Straw Mushrooms With Beef
- 1/2 pound flank steak
- 3 tablespoons dry sherry
- 1 tablespoon soy sauce
- 1 teaspoon sugar
- 1 garlic clove minced
- 2 teaspoons cornstarch
- 1/4 cup water
- 1 tablespoon oyster sauce
- 1/2 teaspoon sugar
- 2 tablespoons peanut oil
- 1 bunch broccoli cut diagonally
- into thin strips
- 1/4 cup thinly-sliced onion
- 1 carrot cut crosswise
- into thin slices
- 1 cup snow peas
- 2 tablespoons water
- 15 ounces canned straw mushrooms* drained, rinsed
* Alternate Mushrooms: Common Store Mushroom, Shiitake
Cut the flank steak crosswise into very thin strips. In a mixing bowl, combine the sherry, soy sauce, sugar, and garlic. Add the meat and marinate for 20 minutes.

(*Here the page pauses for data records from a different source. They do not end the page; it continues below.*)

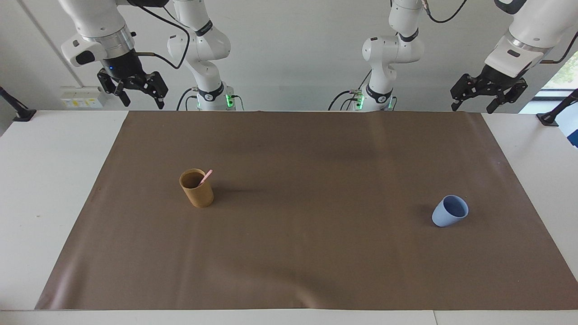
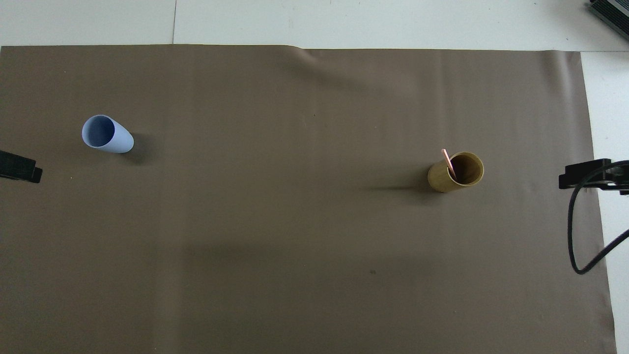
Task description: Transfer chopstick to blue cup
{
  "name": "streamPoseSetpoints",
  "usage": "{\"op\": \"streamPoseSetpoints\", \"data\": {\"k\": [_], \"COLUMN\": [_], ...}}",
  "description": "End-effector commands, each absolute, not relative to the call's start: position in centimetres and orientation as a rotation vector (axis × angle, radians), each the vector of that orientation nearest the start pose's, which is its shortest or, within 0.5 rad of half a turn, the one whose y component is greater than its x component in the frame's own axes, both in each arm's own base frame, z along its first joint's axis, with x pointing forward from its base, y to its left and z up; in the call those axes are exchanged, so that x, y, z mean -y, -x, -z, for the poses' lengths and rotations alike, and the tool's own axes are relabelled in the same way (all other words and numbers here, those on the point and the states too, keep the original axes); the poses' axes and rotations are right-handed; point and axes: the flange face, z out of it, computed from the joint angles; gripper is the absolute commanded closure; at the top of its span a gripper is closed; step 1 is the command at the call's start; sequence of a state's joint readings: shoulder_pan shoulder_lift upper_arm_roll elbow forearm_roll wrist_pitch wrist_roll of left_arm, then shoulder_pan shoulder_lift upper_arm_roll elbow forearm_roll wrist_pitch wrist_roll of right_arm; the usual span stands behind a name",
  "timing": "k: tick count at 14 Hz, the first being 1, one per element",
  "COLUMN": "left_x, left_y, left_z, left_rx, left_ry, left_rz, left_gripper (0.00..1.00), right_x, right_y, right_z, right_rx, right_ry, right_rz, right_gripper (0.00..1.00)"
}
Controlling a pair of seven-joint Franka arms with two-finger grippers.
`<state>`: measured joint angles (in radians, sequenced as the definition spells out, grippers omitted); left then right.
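Observation:
A pale-pink chopstick [image 1: 205, 177] stands slanted in the tan cup [image 1: 197, 188] toward the right arm's end of the table, its tip poking above the rim. They also show in the overhead view, chopstick [image 2: 448, 162] and tan cup [image 2: 456, 172]. The light-blue cup [image 1: 450, 211] stands empty toward the left arm's end and shows in the overhead view [image 2: 106, 134]. My right gripper [image 1: 143, 104] is open and empty, raised over the robots' edge of the table. My left gripper [image 1: 472, 108] is open and empty, raised over the other corner at that edge.
A brown mat [image 1: 289, 253] covers most of the white table [image 1: 49, 180]. A black cable [image 2: 580, 231] hangs by the right gripper's tip [image 2: 585, 174]. The left gripper's tip [image 2: 19, 167] shows at the view's edge.

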<state>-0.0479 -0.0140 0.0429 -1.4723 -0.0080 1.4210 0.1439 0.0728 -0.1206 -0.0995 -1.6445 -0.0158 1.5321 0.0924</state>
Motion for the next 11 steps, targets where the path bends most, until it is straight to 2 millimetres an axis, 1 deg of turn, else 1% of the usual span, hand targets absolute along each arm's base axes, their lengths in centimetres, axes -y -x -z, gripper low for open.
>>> {"op": "streamPoseSetpoints", "data": {"k": [1, 3, 4, 6, 11], "left_x": [0.1, 0.2, 1.0, 1.2, 0.9], "left_y": [-52.9, -52.9, -52.9, -52.7, -52.9], "left_z": [-66.5, -66.5, -66.5, -66.4, -66.4], "left_rx": [-0.234, -0.209, -0.237, -0.240, -0.236], "left_ry": [3.165, 3.162, 3.160, 3.159, 3.164], "left_rz": [-0.033, -0.039, -0.041, -0.054, -0.036], "left_gripper": [0.00, 0.00, 0.00, 0.00, 0.00], "right_x": [2.1, 2.2, 2.2, 2.4, 2.5], "right_y": [-50.7, -50.7, -50.7, -50.7, -50.7], "right_z": [-65.1, -65.1, -65.1, -65.1, -65.1], "right_rx": [-0.174, -0.174, -0.174, -0.176, -0.181], "right_ry": [3.125, 3.125, 3.125, 3.125, 3.125], "right_rz": [0.030, 0.030, 0.030, 0.030, 0.030], "right_gripper": [0.00, 0.00, 0.00, 0.00, 0.00]}}
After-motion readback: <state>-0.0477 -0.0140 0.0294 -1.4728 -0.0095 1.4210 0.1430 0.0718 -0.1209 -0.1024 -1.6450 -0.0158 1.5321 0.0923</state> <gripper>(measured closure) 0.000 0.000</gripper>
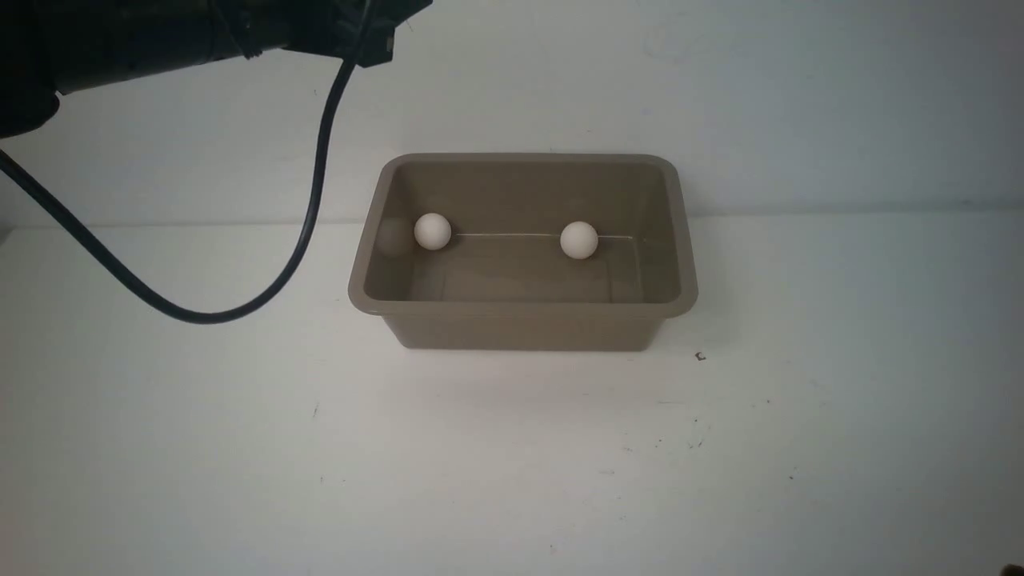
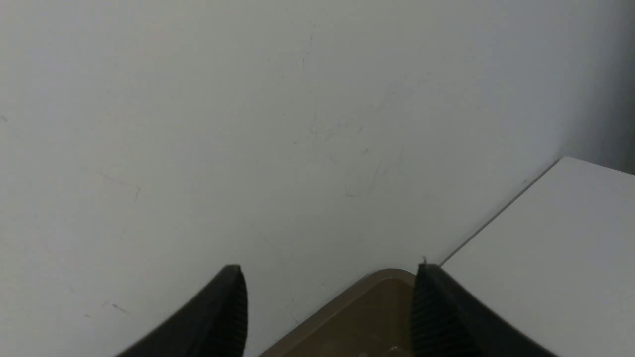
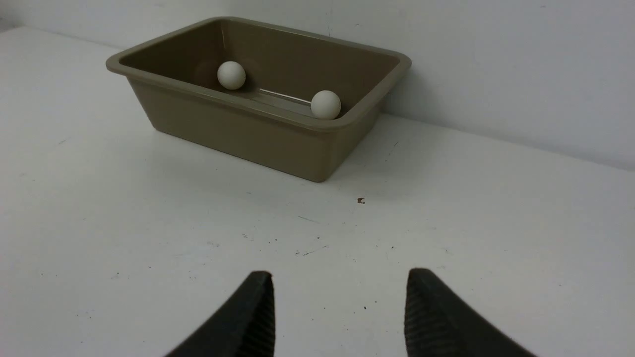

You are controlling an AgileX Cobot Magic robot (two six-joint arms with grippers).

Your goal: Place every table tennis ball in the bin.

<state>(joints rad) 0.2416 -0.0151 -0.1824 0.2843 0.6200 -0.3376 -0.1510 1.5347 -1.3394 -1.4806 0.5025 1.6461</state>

To prepare the sauce, add the cornstarch to the water and mix well. Add the oyster sauce and sugar and blend. Set aside.
To a large wok or skillet over moderate-high heat, add the oil. When very hot, add the meat and marinade. Cook and stir about 2 minutes, or until no longer pink. Do not overcook the meat. Remove the meat from the skillet and leave some of the juices.
Add the broccoli, onion, carrot, and peas and stir to coat with oil and juices. Stir in the 2 tablespoons water to create more steam and cover. Cook a few minutes until the vegetables are semi-cooked. Add the mushrooms, stir, and cover. Cook another 2 to 3 minutes.
Stir the sauce and add to the wok, mixing until the liquid thickens. Return the meat to the wok, mixing all together. Serve over white rice.
This recipe yields 4 main course servings.